Zimmer im Schlosse des Grafen.

Gräfin Adelhaid an einem Tische mit weiblicher Arbeit beschäftigt, Margaretha, etwas rückwärts, sitzt und spinnt; ihr zur Seite eine Wiege mit Vorhängen gedeckt.

Gräfin (zu Margareth.) Schläft der Bube?

Margaretha. Nein, edle Frau; er ist wach und blickt mich mit seinen hellen Augen freundlich an, als wollt er sagen: Heut will ich euch zum Trotz mein Nachmittagsschläfchen nicht machen.

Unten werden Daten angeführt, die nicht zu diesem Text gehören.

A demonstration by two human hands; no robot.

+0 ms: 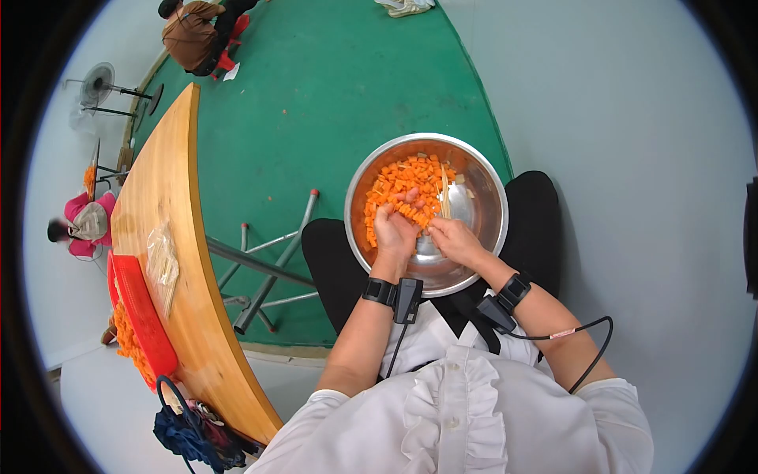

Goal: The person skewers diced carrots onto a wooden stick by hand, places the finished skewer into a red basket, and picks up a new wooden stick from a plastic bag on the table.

Gräfin. Das schlimme Bürschlein! Laß uns Eins zusammen singen, vielleicht beliebts dem kleinen Herrn dann.

Margaretha. Gewöhnlich geht's so. Ruhe thut ihm noth, denn er zappelt ja den ganzen Tag über.

Gräfin. So fangen wir an:

(singt; Margareth begleitet sie.)

Wenn die Sonn' ist aufgestiegen
Und die dunkle Nacht entfloh,
Dann die Vöglein hoch auffliegen,
Die da ruhten irgendwo,
In den Nestern, auf den Bäumen
In der Büsche grünen Räumen,
Holla! auf ihr Vögelein!
Auf, begrüßt den Sonnenschein!

Wenn sie dann mit glüh'ndem Strahle
Hoch einher am Himmel zieht,
Senkt das Vöglein sich zu Thale
Und in düstern Schatten flieht.
Nur die Käfer summen leise
Auf den Blumen ihre Weise.
Sum, sum, sum lieb Käferlein,
Sumse mir mein Büblein ein!

Wenn die Sonne selbst sich neiget,
Und der Abendstern dort prangt,
Munter sich manch Vöglein zeiget
Eh' es nach dem Nest verlangt,
Schüttelt noch einmal die Flügel,
Sonnt euch auf dem grünen Hügel,
Singet hell: Gut Nacht, gut Nacht,
Schlummert all bei Sternenpracht!

Schläft er?

Margaretha. Er schnarcht wie ein kleines Mäuslein.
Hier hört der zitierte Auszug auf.